NewsHungary's clash with NATO. Orban says "no" to military aid to Ukraine

Hungary's clash with NATO. Orban says "no" to military aid to Ukraine

The Hungarian government maintains close relations with the Kremlin
The Hungarian government maintains close relations with the Kremlin
ed. LOS

14 June 2024 21:17

During a radio interview, Hungarian Prime Minister Viktor Orban presented his government's position on aid to Ukraine on Friday, which may appeal to Russian dictator Vladimir Putin.

In the radio interview, Viktor Orban emphasized that Hungary will neither provide its territory for military purposes nor supply weapons to Ukraine. Nevertheless, he assured that at the next NATO summit in Washington, Budapest will not obstruct the allies' efforts to help Ukrainians defend themselves against Russian aggression.

Recently, Hungary opposed NATO's proposal to strengthen the Alliance's coordinating role in transferring weapons to Ukraine and training Ukrainian soldiers. Hungarian Foreign Minister Peter Szijjarto stated in an interview with the Index portal that this crosses the red lines NATO set at the beginning of the war. He called the plans a "crazy mission."

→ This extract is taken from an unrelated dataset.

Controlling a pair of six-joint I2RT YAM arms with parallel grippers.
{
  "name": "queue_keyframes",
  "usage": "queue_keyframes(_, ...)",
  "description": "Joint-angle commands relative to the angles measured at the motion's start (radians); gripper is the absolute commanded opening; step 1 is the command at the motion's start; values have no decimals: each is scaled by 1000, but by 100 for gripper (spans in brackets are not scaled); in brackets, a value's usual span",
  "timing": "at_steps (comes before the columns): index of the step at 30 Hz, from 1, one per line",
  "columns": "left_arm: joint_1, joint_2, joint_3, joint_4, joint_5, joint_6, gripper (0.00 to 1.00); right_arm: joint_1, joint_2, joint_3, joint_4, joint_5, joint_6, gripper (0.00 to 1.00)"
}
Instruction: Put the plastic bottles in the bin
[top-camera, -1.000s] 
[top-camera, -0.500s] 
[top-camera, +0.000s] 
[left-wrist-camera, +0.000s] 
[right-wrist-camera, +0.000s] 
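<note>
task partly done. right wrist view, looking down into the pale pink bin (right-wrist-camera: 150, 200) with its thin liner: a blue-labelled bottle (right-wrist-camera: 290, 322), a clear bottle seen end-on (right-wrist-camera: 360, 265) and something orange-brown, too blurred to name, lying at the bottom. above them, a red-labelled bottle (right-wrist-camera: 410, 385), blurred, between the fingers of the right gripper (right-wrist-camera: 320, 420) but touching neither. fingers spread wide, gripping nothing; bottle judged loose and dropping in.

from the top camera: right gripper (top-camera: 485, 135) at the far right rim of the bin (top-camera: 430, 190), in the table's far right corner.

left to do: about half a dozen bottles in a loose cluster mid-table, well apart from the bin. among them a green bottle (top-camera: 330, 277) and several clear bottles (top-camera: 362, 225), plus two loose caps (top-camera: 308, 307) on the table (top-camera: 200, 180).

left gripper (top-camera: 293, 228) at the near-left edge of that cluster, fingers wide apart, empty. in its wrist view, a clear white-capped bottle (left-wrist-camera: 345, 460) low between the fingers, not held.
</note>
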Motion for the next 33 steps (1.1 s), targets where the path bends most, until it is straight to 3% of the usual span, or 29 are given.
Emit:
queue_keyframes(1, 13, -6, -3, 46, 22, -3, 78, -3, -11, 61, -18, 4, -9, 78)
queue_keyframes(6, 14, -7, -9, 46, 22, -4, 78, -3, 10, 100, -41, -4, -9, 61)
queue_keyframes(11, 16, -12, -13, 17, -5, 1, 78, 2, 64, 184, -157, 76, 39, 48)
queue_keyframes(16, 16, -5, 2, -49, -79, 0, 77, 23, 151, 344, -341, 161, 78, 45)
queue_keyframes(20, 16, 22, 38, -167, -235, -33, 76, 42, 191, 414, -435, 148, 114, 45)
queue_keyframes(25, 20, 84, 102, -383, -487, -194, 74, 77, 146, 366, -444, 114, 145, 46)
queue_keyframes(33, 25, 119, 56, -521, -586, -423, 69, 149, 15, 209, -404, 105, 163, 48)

Prime Minister Orban met in Budapest on Thursday with NATO Secretary General Jens Stoltenberg. During a joint press conference, the Hungarian politician admitted that his government's stance on Ukraine differs from that of the other 31 Alliance members.

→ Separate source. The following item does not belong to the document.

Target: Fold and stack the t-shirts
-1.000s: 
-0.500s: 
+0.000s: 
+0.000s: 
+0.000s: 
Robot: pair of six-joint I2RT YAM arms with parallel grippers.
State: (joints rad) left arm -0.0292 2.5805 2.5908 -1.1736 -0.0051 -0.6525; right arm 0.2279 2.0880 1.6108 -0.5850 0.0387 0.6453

"No Hungarian personnel will take part in these activities and no Hungarian funds will be used to support them," said Stoltenberg in an assessment.

Nonetheless, he assured that Hungary would not block decisions made by other member countries.

Orban presents position on aid to Ukraine

In Friday's interview, Orban stated that Hungary's stance might be difficult for NATO to accept but emphasized that the Alliance's concerns cannot outweigh national interests.

The Hungarian Prime Minister also commented on Thursday's CJEU ruling, which orders Hungary to pay a fine of £166 million for violating EU immigration policy. Orban said that every day of delay in complying with the ruling would cost Budapest £855,000.

Orban expressed the conviction that the consequences of the CJEU ruling will prove more painful for Brussels than for Hungary.

The Hungarian Prime Minister also criticized Brussels' actions, stating that for a Hungarian, what is happening there is difficult to understand from a cultural point of view. Orban described the decision to penalize Hungary for defending the European Union's borders as outrageous and unacceptable. He expressed the belief that for Brussels bureaucrats, illegal migrants are more important than European citizens.